• _Activity_: Among the entries below, find the line with "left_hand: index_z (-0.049", then quote it and each following line up to and including the line with "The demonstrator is", and nothing else.

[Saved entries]
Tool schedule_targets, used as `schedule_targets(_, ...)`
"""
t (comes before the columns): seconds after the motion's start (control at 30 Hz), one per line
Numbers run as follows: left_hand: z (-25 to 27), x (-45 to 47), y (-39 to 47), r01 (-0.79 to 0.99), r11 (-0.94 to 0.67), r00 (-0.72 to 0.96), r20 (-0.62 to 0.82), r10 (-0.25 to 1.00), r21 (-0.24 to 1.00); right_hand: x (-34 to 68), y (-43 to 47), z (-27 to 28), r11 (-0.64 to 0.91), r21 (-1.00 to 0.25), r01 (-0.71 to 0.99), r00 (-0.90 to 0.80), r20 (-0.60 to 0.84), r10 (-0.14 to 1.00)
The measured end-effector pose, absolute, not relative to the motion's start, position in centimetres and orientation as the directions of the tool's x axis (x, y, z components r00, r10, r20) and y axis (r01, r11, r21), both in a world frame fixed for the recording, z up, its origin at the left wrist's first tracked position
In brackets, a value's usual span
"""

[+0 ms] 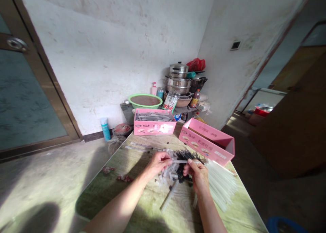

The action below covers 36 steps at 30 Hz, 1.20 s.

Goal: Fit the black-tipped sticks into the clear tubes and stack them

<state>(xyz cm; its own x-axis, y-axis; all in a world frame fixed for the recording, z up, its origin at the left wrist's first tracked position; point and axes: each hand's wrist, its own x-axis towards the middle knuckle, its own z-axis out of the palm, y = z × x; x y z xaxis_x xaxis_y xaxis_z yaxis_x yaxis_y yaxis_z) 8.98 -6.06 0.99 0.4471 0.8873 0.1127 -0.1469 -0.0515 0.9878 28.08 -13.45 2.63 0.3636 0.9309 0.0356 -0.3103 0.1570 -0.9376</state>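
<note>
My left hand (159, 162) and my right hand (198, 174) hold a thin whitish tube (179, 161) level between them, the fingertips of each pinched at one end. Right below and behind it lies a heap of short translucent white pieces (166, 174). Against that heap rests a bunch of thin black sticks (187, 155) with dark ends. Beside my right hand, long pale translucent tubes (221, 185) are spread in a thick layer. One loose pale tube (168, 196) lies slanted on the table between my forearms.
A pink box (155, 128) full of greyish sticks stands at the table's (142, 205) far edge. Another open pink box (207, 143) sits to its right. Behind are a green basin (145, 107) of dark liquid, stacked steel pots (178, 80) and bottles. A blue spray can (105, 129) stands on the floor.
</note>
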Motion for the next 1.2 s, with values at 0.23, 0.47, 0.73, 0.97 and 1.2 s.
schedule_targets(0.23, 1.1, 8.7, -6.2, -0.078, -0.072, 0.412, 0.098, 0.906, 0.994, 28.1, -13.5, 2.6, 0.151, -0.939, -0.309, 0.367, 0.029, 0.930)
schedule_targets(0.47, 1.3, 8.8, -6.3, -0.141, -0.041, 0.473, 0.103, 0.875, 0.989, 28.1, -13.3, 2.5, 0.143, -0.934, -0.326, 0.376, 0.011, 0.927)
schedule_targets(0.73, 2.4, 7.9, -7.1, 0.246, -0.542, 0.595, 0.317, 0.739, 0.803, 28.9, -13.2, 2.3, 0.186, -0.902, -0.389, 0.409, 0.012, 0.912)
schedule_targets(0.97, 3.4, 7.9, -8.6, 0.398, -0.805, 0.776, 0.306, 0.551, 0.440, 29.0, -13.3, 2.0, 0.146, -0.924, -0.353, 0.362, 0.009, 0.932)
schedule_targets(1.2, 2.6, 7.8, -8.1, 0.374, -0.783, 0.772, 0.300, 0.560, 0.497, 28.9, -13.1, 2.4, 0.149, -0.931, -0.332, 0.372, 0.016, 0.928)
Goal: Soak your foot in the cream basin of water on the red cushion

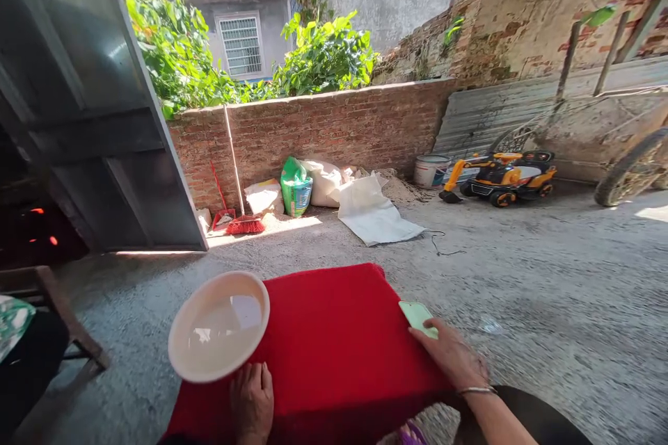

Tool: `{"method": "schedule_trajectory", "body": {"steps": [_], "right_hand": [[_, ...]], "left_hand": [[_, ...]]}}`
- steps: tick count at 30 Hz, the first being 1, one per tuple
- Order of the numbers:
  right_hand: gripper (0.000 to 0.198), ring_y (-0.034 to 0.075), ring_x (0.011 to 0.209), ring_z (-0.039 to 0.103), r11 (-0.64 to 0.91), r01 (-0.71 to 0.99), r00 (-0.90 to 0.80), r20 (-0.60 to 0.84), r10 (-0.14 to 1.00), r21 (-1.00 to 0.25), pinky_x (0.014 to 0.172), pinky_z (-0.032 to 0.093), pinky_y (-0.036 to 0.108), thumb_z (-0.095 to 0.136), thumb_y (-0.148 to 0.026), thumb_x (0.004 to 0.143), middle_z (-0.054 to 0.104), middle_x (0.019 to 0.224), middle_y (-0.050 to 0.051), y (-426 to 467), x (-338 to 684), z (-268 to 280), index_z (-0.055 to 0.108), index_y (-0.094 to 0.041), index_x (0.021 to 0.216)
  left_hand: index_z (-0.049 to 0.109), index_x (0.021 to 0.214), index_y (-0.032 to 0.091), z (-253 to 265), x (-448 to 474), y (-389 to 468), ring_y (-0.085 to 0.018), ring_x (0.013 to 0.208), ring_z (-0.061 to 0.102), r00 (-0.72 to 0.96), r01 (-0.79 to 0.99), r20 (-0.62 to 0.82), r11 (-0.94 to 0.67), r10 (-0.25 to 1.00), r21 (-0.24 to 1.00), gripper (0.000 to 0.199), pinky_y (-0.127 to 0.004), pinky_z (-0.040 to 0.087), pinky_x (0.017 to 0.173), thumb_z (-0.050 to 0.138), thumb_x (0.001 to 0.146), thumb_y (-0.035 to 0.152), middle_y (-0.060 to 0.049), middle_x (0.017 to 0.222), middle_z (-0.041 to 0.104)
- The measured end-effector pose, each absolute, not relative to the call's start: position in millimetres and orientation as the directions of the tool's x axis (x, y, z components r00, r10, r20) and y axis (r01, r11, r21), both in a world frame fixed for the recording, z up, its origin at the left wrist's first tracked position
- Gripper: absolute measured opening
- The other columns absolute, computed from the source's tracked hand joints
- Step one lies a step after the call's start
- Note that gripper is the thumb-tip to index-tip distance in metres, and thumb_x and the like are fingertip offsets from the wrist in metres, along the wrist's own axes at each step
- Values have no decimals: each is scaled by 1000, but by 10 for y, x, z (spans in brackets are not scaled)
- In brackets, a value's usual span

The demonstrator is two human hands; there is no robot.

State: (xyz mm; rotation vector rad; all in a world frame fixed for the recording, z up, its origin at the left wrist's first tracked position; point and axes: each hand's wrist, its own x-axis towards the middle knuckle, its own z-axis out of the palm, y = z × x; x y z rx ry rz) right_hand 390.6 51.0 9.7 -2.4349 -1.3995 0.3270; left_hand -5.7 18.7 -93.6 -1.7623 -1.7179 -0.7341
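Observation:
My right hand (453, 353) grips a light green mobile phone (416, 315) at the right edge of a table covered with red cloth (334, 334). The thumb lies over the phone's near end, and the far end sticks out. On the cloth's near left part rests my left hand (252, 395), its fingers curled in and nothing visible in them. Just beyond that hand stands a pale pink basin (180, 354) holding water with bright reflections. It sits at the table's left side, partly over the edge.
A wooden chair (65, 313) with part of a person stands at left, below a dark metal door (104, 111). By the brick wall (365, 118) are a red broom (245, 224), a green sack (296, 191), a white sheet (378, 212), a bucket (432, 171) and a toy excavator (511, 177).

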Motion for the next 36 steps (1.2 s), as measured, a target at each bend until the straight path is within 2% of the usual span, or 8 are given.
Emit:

• _Finished task_:
  left_hand: index_z (-0.049 to 0.109), index_x (0.021 to 0.214), index_y (-0.032 to 0.091), z (-253 to 265), x (-448 to 474), y (-389 to 468), ring_y (-0.085 to 0.018), ring_x (0.013 to 0.208), ring_z (-0.061 to 0.102), r00 (-0.72 to 0.96), r01 (-0.79 to 0.99), r20 (-0.62 to 0.82), r11 (-0.94 to 0.67), r10 (-0.25 to 1.00), r21 (-0.24 to 1.00), gripper (0.000 to 0.199), pinky_y (-0.127 to 0.004), pinky_z (-0.040 to 0.087), pinky_x (0.017 to 0.173), thumb_z (-0.050 to 0.138), thumb_x (0.001 to 0.146), thumb_y (-0.035 to 0.152), middle_y (-0.060 to 0.049), middle_x (0.017 to 0.222), middle_z (-0.041 to 0.104)
- The measured end-effector pose, each absolute, not relative to the call's start: position in millimetres and orientation as the directions of the tool's x axis (x, y, z components r00, r10, r20) and y axis (r01, r11, r21), both in a world frame fixed for the recording, z up, its origin at the left wrist's first tracked position
- Gripper: absolute measured opening
- The other columns absolute, computed from the source's tracked hand joints
- Step one lies a step after the call's start
- Note that gripper is the thumb-tip to index-tip distance in metres, and thumb_x and the like are fingertip offsets from the wrist in metres, along the wrist's own axes at each step
- Values have no decimals: each is scaled by 1000, but by 10 for y, x, z (spans in brackets are not scaled)
- In brackets, a value's usual span

The demonstrator is two human hands; there is no robot.

That is the complete answer.